Every day, 90 New Zealanders sustain a brain injury.
Brain injury in brief
Brain Injury (also known as Head Injury) is damage caused to living brain tissue. Medically it is referred to as Acquired Brain Injury (ABI), indicating that it is an injury that occurred after birth and is not related to a congenital disorder. An Acquired Brain Injury can be the result of trauma or of medical problems.
Whatever the cause, the resulting damage can impair the individual's abilities both physically and cognitively.
Traumatic Brain Injury (TBI) can occur when damage is caused to the brain by an external mechanical force. TBIs can range from mild to severe - concussion is the most common form of mild TBI.
In New Zealand, the most common causes of TBI are:
- Falls (38%). Find out more about Fall prevention.
- Mechanical forces (21%)
- Motor vehicle accidents (20%)
- Assault (17%)
Medical problems causing brain injury include aneurysm, brain tumours, subarachnoid haemorrhages and stroke. It also includes brain injury that may be sustained by alcohol and drug abuse.
Everyone is different in the way that they react to a brain injury.
Some may experience a period of unconsciousness lasting minutes, days or in some cases months. Others who suffer a mild concussion may not experience any loss of consciousness.
No one can be sure of the eventual outcome because the brain is so complicated. Recovery depends on a lot of things: for instance the severity of the injury and the 'knock on' effect of bruising inside the brain.
Most people with brain injury keep getting better slowly over many months, even years, but that could mean just getting better than they are now. Some people never recover to become exactly as they were before the accident.
It all depends on which parts of the brain were damaged and how badly.
Many suffer ongoing problems
A brain injury may effect a person physically and socially, as well as impacting cognition, memory, sensory perception, personality and the ability to communicate.
Ongoing problems may include:
- Cognitive problems e.g. difficulties with thinking clearly, maintaining concentration, problem solving and completing projects.

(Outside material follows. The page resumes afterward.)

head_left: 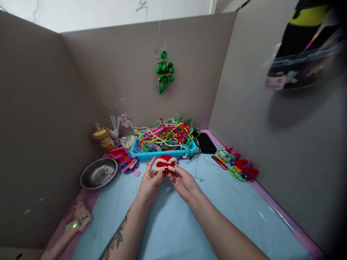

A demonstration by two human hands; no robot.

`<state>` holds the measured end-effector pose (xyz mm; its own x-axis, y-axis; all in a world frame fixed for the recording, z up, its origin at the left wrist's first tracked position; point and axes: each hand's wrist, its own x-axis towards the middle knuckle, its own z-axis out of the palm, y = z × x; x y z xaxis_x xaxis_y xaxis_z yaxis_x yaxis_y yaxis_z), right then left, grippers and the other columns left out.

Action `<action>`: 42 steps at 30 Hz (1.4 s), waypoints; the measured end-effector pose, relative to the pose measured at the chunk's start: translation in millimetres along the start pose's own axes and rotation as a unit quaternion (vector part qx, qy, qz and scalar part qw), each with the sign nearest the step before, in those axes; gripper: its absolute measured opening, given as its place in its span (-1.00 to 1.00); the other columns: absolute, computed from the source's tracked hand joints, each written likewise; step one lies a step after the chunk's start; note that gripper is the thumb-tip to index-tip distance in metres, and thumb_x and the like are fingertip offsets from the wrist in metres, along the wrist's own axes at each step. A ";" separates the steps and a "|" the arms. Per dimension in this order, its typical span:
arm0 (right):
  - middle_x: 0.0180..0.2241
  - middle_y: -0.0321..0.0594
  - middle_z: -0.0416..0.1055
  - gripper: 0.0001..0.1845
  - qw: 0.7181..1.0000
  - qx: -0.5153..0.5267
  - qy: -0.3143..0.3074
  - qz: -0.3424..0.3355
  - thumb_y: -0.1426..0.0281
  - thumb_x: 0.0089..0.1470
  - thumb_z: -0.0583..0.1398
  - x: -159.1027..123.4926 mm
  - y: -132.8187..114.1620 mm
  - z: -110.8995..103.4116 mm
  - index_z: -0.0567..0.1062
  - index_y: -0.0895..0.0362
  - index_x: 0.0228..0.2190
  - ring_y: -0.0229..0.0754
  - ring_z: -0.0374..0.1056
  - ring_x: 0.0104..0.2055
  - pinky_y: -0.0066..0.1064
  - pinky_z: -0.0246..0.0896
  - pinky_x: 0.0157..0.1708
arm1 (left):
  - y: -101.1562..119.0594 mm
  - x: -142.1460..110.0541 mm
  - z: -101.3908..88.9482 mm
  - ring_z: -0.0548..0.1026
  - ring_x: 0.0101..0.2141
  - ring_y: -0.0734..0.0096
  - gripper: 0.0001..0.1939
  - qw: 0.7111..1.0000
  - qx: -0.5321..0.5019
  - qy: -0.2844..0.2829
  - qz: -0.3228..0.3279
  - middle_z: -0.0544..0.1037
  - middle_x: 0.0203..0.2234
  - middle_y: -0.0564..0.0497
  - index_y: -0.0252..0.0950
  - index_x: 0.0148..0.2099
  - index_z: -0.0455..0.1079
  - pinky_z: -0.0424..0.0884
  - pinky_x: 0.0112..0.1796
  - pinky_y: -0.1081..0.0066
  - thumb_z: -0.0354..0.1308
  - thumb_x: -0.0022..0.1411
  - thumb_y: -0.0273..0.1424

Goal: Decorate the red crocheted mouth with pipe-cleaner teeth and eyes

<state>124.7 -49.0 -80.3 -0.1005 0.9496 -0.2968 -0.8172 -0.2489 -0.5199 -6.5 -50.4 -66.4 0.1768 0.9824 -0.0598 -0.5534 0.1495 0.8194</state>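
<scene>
Both hands hold up a small red crocheted piece (165,165) with two wavy cream trims across it, just above the blue table cover. My left hand (149,182) pinches its left side, the thumb in front and a finger along the upper edge. Gripping the right side is my right hand (182,180), its thumb near the cream trim and its fingertips beneath. Behind the piece stands a blue tray (151,155) heaped with multicoloured yarn ends (168,133). The far side of the red piece is hidden.
At left are a metal bowl (93,175) with pale bits, a purple-red crocheted piece (128,163), a yellow-brown cup (104,139) and a pink device (73,231) with a green light. At right lie a black phone (206,143) and colourful crocheted pieces (235,164). Grey partitions enclose the table.
</scene>
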 end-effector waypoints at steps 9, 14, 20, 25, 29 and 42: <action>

- Memory problems particularly with learning and remembering new information.
- Physical problems e.g. with sense of balance, fatigue causing reduced mental and physical stamina, slower reflexes and headaches.
- Sensory problems e.g. lower tolerance to light and noise, or problems with taste, smell and touch.

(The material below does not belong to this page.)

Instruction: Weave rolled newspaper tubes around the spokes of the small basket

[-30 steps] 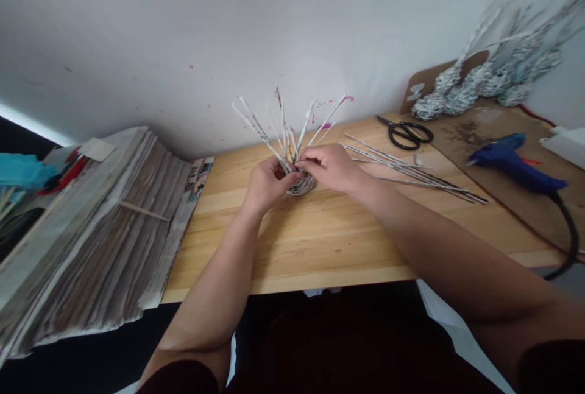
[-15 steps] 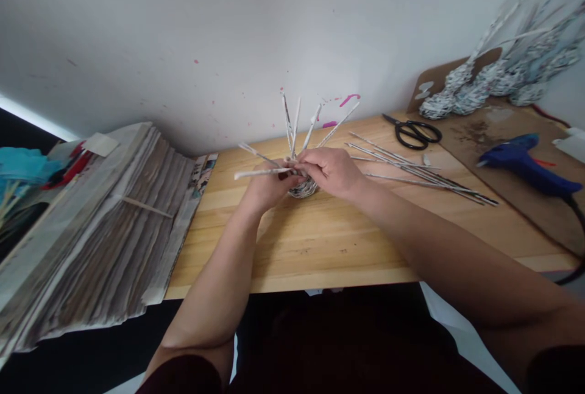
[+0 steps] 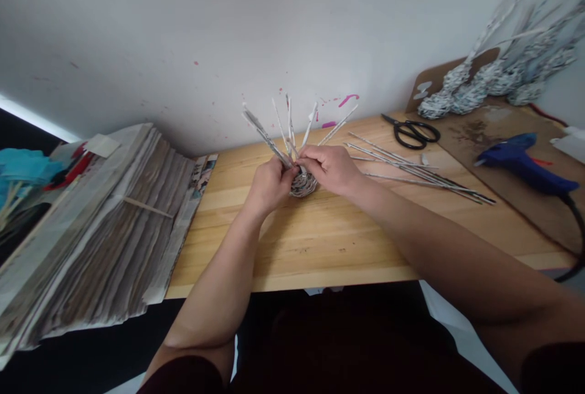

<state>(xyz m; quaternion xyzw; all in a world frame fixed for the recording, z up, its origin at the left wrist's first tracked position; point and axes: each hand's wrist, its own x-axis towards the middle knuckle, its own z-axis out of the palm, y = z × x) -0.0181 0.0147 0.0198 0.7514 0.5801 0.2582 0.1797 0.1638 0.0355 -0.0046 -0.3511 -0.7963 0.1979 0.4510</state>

- Communication difficulties making it difficult to express yourself and understand others.
- Personality changes e.g. irritability, intolerance, depression, anxiety, socially inappropriate behaviour and mood swings.
- Loss of contact with friends and associates.
It is also a family problem
A brain injury doesn't only affect the individual, the whole family is affected.
Families face many difficulties including:
- The shock of the initial brain injury which can involve coping with intensive care treatment.
- Relationship problems.
- Financial problems.
- Legal problems.
- Dealing with ACC, hospitals, WINZ and other agencies.
- Adjusting to the changes in the person with brain injury and how these may affect other family members and friends.
- Stress related to caring for the person.